Carlos Alberto Mattos (Helena Ignez)
A baiana ultrajante
Minha admiração pela atriz – e agora diretora – Helena Ignez vem de longe. Vem dos anos 1960, época em que ela afrontou a ordem e os bons costumes da esquerda e da direita, sagrando-se musa maior do cinema marginal brasileiro.

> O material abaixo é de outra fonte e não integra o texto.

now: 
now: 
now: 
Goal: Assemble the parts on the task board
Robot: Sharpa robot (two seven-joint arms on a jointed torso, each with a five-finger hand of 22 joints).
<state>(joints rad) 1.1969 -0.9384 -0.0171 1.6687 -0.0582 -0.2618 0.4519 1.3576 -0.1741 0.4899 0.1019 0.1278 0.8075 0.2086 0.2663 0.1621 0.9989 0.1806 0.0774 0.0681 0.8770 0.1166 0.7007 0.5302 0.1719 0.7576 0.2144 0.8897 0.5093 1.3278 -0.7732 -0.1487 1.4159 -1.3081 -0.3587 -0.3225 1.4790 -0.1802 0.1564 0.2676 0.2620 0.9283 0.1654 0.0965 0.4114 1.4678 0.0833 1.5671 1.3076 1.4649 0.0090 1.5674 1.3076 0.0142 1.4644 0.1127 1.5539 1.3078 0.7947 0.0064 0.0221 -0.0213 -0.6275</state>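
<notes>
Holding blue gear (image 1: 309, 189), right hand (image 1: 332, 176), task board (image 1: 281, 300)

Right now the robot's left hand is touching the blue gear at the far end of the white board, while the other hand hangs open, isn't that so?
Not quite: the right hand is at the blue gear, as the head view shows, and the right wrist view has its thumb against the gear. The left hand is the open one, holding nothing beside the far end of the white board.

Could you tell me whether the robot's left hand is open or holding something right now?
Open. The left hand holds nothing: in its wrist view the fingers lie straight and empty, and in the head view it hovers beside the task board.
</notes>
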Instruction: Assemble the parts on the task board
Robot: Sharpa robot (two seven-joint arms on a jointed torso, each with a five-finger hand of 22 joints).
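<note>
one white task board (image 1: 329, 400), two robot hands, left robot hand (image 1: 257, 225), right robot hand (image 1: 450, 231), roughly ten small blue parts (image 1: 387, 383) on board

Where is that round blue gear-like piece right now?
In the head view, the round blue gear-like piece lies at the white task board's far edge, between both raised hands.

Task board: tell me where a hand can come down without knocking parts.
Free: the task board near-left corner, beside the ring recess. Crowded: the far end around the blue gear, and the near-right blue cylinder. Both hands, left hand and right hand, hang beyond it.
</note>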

Filha da pequeno-burguesia baiana, preparada para ser esposa de diplomata, Helena sempre foi uma mulher dicotômica. Na juventude, antes de se casar com Glauber Rocha, assinou uma coluna social com o pseudônimo de Krysta e antecipou a moda hemp vestindo mocós de sarja. Joaquim Pedro de Andrade, que tocou o âmago da sua doçura na Mariana de O Padre e a Moça, disse que ela caminhava entre a santidade e a sensualidade. Há pouco tempo, quando Monique Gardenberg escolheu-a para viver a monja budista e a Madame Petit Pont da peça Os Sete Afluentes do Rio Ota, ouviu de José Celso Martinez Correa a seguinte aprovação: “Você acertou. A Helena é mesmo monja e perua”.

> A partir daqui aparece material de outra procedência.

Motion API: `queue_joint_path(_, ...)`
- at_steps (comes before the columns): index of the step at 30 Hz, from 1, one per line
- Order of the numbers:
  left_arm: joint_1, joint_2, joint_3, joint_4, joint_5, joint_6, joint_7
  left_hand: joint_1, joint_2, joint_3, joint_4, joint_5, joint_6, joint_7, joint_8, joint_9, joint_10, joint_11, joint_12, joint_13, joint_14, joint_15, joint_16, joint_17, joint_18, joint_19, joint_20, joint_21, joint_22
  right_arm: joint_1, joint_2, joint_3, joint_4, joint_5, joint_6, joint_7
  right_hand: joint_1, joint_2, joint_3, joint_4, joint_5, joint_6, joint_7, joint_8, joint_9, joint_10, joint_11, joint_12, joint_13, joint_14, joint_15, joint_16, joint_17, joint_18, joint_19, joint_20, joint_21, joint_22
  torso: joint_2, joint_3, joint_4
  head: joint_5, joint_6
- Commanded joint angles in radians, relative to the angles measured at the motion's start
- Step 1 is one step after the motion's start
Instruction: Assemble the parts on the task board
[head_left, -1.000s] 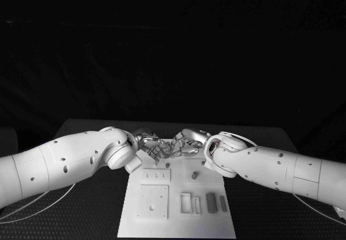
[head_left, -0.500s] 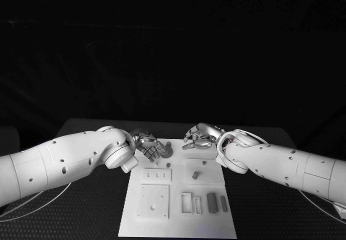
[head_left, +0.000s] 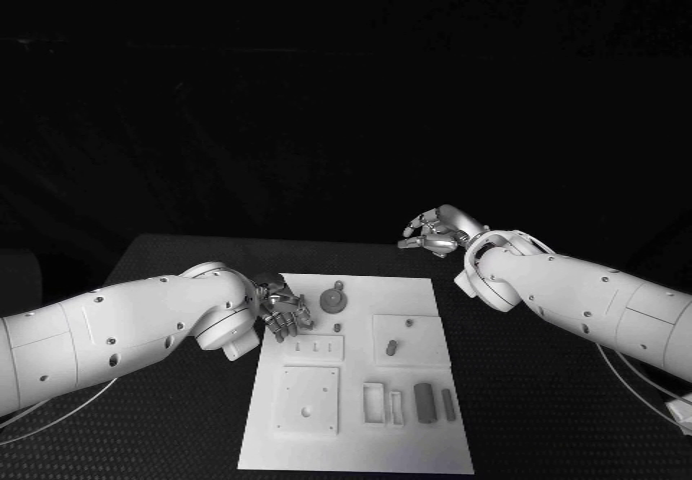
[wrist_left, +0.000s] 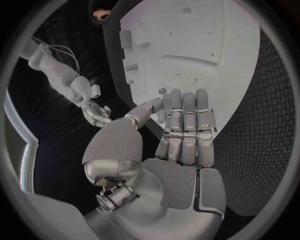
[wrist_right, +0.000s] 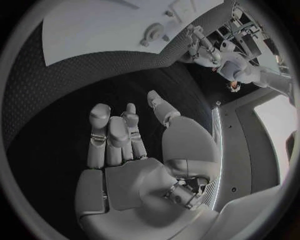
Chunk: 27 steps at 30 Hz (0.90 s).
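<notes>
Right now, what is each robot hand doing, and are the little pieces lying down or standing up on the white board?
left hand: open, holds nothing, at the board's left edge.
right hand: open, holds nothing, raised off to the board's far right.
task board: flat on the table.
round part: on the board's far end, nothing touching it.
dark oblong part: lying flat near the board's near right.
small dark part: in the square right-hand block; upright or lying, cannot tell.
</notes>
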Motion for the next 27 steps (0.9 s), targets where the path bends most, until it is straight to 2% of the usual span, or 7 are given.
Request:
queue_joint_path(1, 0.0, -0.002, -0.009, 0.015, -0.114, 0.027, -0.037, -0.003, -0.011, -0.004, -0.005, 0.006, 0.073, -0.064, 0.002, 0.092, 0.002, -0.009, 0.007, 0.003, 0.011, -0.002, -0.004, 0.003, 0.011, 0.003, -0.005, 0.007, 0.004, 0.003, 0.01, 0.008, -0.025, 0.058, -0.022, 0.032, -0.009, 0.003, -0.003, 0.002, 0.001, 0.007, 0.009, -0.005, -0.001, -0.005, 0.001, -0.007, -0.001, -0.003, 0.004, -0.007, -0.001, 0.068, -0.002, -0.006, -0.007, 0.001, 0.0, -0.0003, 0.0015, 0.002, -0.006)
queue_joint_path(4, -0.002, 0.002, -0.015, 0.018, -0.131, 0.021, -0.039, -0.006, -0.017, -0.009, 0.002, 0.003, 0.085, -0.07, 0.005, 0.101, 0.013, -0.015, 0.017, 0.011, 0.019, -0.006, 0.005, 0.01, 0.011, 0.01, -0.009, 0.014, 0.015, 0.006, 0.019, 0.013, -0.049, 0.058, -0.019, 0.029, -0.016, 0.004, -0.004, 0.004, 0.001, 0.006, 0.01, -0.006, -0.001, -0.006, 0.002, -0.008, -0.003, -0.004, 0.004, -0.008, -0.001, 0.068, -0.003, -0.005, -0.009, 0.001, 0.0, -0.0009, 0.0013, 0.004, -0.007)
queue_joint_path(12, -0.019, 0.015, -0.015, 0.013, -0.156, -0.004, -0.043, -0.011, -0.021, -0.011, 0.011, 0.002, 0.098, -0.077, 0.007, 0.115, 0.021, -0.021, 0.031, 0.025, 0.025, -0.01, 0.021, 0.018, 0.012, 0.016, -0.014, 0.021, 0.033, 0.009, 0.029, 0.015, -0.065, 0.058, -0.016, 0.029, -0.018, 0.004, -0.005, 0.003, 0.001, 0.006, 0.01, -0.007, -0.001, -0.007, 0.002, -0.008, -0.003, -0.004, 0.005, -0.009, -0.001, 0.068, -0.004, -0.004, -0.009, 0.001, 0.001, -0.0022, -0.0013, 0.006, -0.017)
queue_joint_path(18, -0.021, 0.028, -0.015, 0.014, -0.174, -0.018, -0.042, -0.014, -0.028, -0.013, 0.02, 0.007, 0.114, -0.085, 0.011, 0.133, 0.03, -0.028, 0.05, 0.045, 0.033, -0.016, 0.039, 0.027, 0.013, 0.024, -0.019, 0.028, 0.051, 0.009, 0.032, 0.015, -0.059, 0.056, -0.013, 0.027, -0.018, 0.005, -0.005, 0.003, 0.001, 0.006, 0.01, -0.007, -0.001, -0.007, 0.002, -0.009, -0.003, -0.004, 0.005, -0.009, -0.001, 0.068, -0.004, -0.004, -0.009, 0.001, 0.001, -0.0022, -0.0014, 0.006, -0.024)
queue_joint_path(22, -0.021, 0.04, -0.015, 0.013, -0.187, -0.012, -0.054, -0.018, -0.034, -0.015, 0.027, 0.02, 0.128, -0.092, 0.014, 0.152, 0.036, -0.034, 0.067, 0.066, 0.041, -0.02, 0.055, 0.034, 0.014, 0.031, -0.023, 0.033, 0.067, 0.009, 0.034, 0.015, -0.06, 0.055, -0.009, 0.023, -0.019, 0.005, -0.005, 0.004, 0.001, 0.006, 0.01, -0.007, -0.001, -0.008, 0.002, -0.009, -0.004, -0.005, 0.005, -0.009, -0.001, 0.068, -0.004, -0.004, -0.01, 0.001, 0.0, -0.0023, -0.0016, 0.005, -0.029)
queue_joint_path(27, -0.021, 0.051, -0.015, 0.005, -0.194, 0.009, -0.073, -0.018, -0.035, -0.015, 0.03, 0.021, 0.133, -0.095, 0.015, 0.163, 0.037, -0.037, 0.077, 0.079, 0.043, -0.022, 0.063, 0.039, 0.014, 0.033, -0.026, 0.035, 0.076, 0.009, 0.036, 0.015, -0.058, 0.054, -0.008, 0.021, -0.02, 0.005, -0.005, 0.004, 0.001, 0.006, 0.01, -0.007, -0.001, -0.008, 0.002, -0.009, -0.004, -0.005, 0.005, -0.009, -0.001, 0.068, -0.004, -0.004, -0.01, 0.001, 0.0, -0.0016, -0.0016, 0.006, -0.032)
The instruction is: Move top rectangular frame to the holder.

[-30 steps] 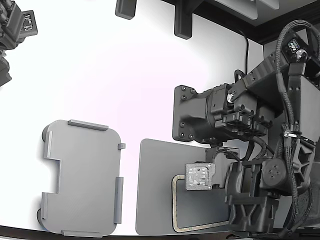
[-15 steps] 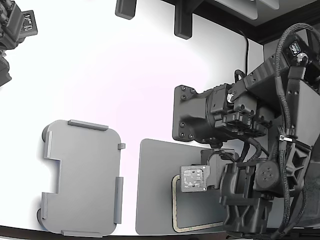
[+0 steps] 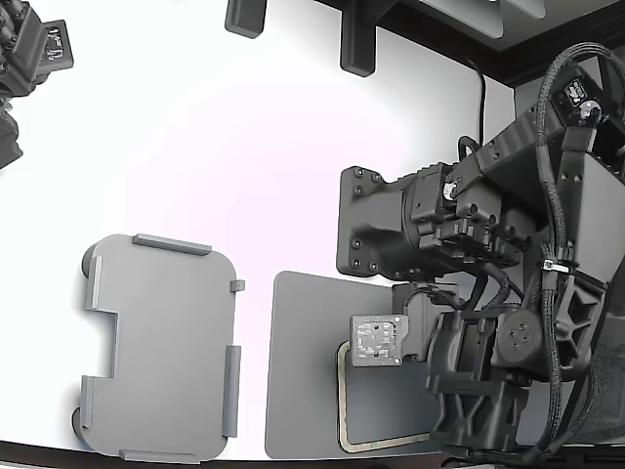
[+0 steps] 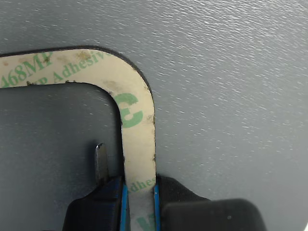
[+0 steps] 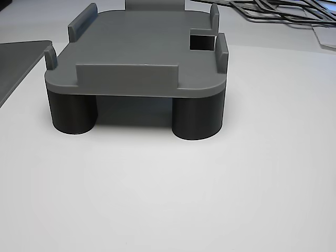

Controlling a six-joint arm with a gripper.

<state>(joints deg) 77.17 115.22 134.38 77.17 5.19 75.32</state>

Talvez por não ter abraçado um estilo de interpretação naturalista, nunca a vemos no mesmo panteão das grandes atrizes, junto com Fernanda, Cacilda e Marília. Assim como Leila, Norma e Sônia, Helena é da estirpe das mulheres-evento. Através dela, o cinema talvez não cresça, mas se adensa e penetra mais fundo.
Ver Helena Ignez nos filmes marginais é tomar contato com a plena liberdade do desejo. As saias curtíssimas, os pequenos seios freqüentemente à mostra, os olhos grandes de boneca, a boca devoradora e suavemente dentuça, tudo emoldurado pela juba loura, exalam o erotismo e a irreverência de uma pin-up envenenada. Ela agencia e subverte as poses de glamour girl como se injetasse ácido sob o glacê do bolo. E a câmera a segue, imantada. Capta seus berros, rodopios, danças loucas. Helena é uma intempérie na tela.
Em 1970, Helena associou-se ao marido Rogério Sganzerla e a Julio Bressane para fundar a produtora Belair, que no curto espaço de sete meses produziu, quase simultaneamente, seis radicais e baratíssimos longas-metragens. Helena atuou em todos. A experiência, no auge da ditadura, foi interrompida pelo alerta de um general. Estavam na mira da repressão. Em menos de 24 horas, os três embarcaram para Paris. Rogério e Helena exilaram-se entre Londres, Nova York e o Saara.
De volta, anos mais tarde, Helena afastou-se do cinema, do teatro e da televisão. Entrou para o movimento Hare Krishna, abraçou o taoísmo e dedicou-se à criação de Sinai e Djin, suas filhas com Rogério. Mas, ao contrário de Odete Lara, que trocou definitivamente a carreira pela vida espiritual, Helena fez um lento retorno em novos trabalhos de Sganzerla (Nem Tudo é Verdade, O Signo do Caos e a peça Savannah Bay, de Marguerite Duras), Bressane (São Jerônimo) e Guilherme de Almeida Prado (Perfume de Gardênia). Distante da imagem de menina bandida, hoje ela escolhe papéis mais reflexivos e comporta-se como profissional exemplar.
A trajetória e a personalidade de Helena Ignez reservam para ela um lugar único entre as grandes mulheres do cinema brasileiro.
Carlos Alberto Mattos é jornalista, escritor, pesquisador e crítico de cinema.